One of Hollywood’s top box-office attractions from the late 1930s through the war years, Garson had an air of controlled maturity and understated elegance that became especially important during World War II. As her characters endured every trial, inner fortitude and dedication to duty radiated through her comforting voice and graceful demeanor as well as from her reassuring silence. Her characters endured every trial, and that inner fortitude and dedication to duty radiated through her comforting voice and graceful demeanor. The English-born Hollywood actress helped to galvanize public American sentiment in the conflict against Nazism, so that even after the war, a wax figure of Garson as the title character in Mrs. Miniver appeared at Madame Tussaud’s in London, a film that the British prime minister Winston Churchill assessed to be “propaganda worth a hundred battleships.”

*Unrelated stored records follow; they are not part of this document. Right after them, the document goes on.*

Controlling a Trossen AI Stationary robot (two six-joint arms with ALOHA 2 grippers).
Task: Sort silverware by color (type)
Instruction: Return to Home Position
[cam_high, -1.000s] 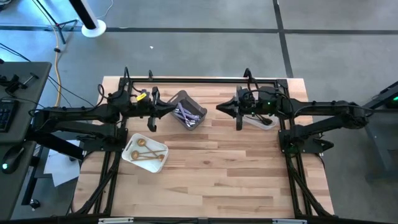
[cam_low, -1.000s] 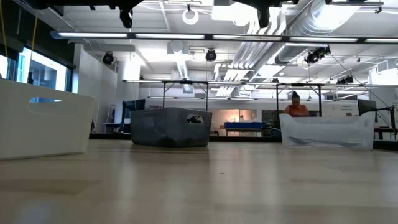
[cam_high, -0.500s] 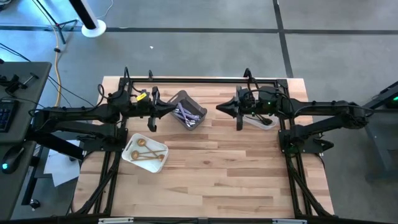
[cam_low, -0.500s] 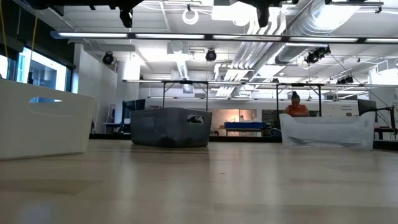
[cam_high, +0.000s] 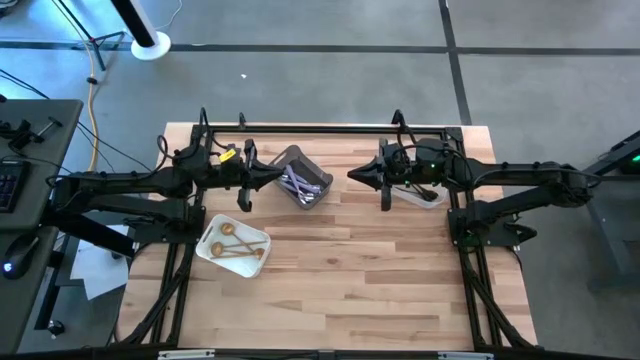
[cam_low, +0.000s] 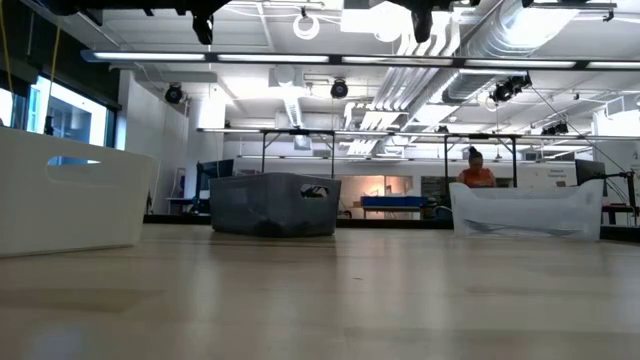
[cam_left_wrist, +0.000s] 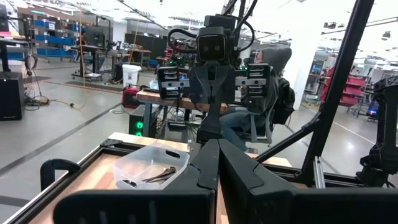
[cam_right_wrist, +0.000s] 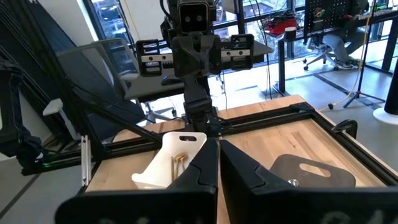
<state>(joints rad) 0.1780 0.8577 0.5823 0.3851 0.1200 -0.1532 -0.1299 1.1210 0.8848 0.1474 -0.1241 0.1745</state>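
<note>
Under right arm (cam_high: 520, 182), black silverware (cam_left_wrist: 157, 175) half-hidden

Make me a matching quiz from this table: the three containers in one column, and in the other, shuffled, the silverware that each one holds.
Column one:
1. white tray
2. grey bin
3. clear tub

Column two:
A. black pieces
B. gold spoons
C. lilac-handled pieces

Pairs: 1-B, 2-C, 3-A.
</note>
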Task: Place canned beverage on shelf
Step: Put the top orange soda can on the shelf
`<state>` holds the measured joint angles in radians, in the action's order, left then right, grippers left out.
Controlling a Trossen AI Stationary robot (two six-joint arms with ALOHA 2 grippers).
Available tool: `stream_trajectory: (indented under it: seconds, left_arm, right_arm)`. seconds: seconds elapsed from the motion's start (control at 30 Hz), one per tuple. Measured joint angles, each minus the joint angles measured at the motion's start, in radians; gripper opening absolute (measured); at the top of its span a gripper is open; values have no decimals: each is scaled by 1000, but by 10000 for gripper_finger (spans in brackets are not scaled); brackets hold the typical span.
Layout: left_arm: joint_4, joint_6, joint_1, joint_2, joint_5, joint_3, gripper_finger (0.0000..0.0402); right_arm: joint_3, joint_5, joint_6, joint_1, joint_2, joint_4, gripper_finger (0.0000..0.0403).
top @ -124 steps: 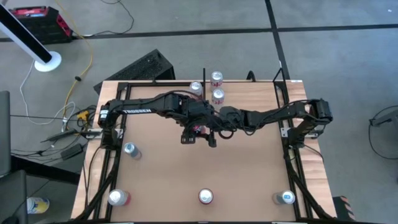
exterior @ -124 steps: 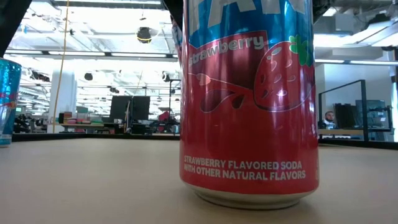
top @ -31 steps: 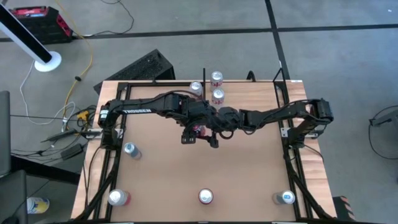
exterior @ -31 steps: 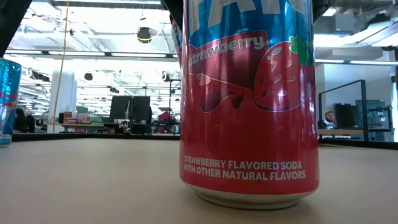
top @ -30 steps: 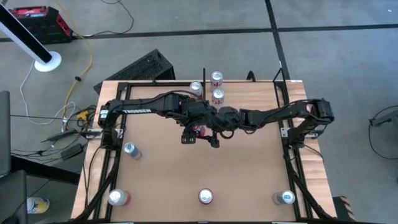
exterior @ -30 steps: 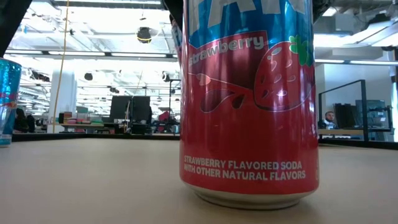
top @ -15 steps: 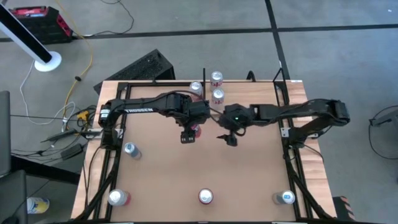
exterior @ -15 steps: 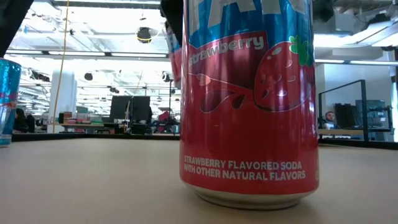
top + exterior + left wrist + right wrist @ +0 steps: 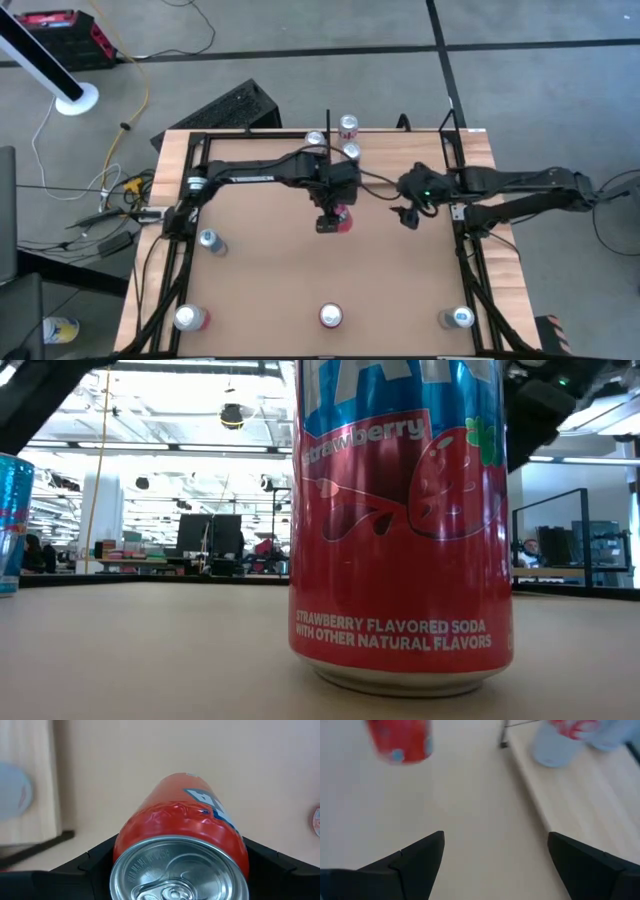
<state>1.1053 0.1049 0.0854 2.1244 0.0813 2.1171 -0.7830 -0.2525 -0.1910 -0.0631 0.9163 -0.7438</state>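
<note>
Eight cylindrical aluminium drink cans show on and above the brown wooden tabletop. Three stand at the small pale wood plank shelf with thin black metal posts, at the table's far edge. Four stand upright on the bare tabletop: a blue can near the left side, and along the near edge a red can at the left corner, a glossy red strawberry soda can in the middle and a blue can at the right corner. The eighth, a red can with a silver pull-tab lid, is clamped between the fingers of the left gripper over the table's middle, just in front of the shelf and apart from it. There are two dark arms.

A second ago both grippers met at that can. Now the right gripper has drawn back toward the table's right edge, its fingers spread wide and holding nothing. The left gripper has carried the can slightly rightward.

The held can's red wall looks smooth and shiny, with a blue-and-white label patch. The shelf plank shows a light, matt grain.
</note>
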Motion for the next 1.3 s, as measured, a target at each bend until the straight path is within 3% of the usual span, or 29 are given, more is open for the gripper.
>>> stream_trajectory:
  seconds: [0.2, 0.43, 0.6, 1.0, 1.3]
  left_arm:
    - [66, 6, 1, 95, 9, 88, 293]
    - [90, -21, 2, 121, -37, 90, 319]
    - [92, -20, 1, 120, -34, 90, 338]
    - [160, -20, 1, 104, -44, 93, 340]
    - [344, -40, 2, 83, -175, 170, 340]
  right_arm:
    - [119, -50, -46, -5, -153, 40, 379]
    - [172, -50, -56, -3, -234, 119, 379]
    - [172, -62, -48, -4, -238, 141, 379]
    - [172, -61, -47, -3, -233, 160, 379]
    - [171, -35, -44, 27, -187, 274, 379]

The Greer Garson Collection of the Bywaters Special Collection, Jake and Nancy Hamon Arts Library, Southern Methodist University, contains scrapbooks, slides, photographs, scripts, awards, correspondence, and other materials and memorabilia from Garson’s stage and film career as well as philanthropic activities. Garson never wanted to write an autobiography and was notorious in Hollywood for not liking to grant interviews during her peak years there. (She sometimes wrote articles for specialized journals and newsletters pertaining to cattle and horses.) There is a well-written biography by Michael Troyan, A Rose for Mrs. Miniver: The Life of Greer Garson (1999), with complete listings of her plays and films and partial listing of her radio and television work, with bibliography, index, and extensive photographs. Other helpful sources are James Robert Parish and Ronald L. Bowers, MGM Stock Company (1973): 268–75, Herbert G. Luft, “Greer Garson: Convinced Audiences That Beauty Is Sometimes Coupled With Selflessness,” Films in Review (12: Mar. 1961): 152-64, and Current Biography 1942 (1943). Robert Osborne, Seventy Years of the Oscar: The Official History of the Academy Awards (1999), includes extended quotes from Garson’s Academy Award acceptance speech, and Anthony Holden, Behind the Oscar: The Secret History of the Academy Awards (1994), lists her television credits. For extensive bibliographies primarily covering the Hollywood journals, see Mel Schuster, Motion Picture Performers: A Bibliography of Magazine and Periodical Articles, 1900–1969 (1971) and Supplement No. 1, 1970–1974 (1976). Obituaries are in the New York Times (7 Apr. 1996), Los Angeles Times (7 Apr. 1996), London Sunday Times (7 Apr. 1996), and Current Biography Yearbook 1996 (1997). Many of Garson’s films and even some television specials appear on commercial videocassettes; there are audio recordings of some of her narrations and speaking books.